## [Work required]
Starting with the first line of the material, reproduce exactly each line up to and including the one that contains "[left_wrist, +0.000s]", leaving out every picture.

*** The data Section Begins ***

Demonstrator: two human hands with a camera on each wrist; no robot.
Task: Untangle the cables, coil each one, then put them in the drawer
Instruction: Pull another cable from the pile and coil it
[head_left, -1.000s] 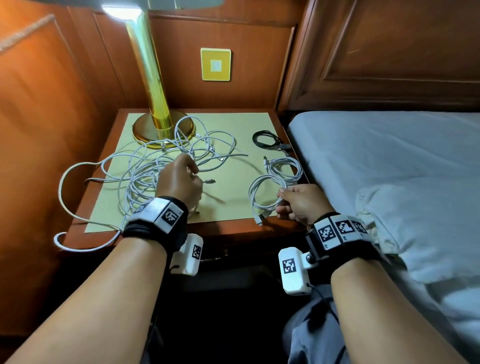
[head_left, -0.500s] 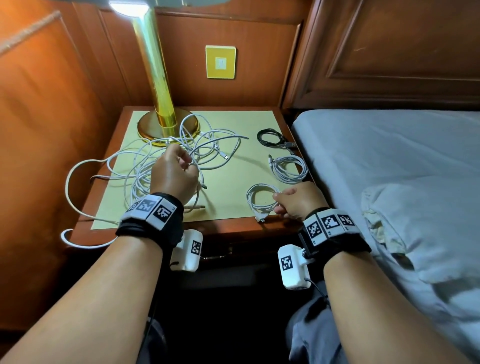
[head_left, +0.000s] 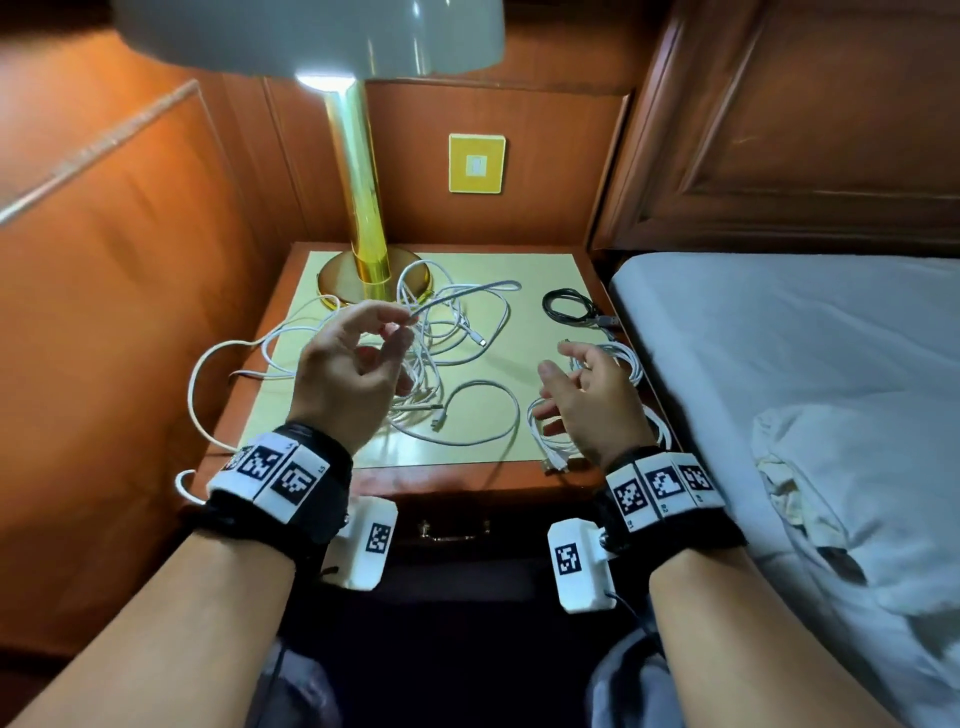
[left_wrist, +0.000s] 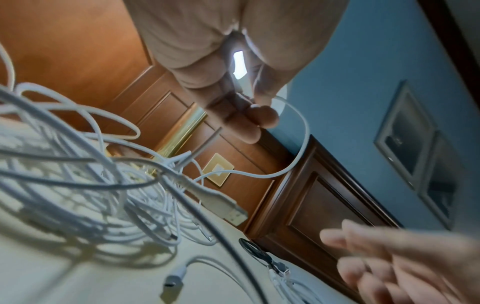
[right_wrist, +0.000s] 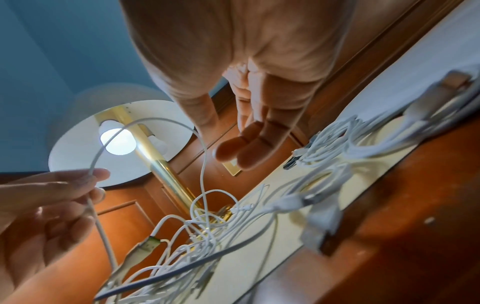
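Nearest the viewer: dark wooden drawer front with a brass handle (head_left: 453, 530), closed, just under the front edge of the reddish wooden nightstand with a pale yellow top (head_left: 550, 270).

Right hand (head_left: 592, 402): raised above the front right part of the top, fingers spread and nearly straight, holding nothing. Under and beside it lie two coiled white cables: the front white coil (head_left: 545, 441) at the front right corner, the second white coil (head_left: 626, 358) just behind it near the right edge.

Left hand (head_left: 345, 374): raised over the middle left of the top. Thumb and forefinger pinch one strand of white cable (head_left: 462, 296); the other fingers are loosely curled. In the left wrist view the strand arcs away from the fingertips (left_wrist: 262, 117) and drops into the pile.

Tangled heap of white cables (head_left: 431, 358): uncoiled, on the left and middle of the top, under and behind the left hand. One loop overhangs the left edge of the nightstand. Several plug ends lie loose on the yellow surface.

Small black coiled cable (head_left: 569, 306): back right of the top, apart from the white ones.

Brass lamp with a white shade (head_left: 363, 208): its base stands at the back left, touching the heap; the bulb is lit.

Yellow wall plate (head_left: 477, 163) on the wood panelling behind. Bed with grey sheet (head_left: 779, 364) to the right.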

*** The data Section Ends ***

## [Problem solution]
Demonstrator: two human hands with a camera on each wrist; no robot.
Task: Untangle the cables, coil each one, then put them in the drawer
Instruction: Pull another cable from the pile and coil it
[head_left, -1.000s] 
[head_left, -0.500s] 
[head_left, +0.000s] 
[left_wrist, +0.000s] 

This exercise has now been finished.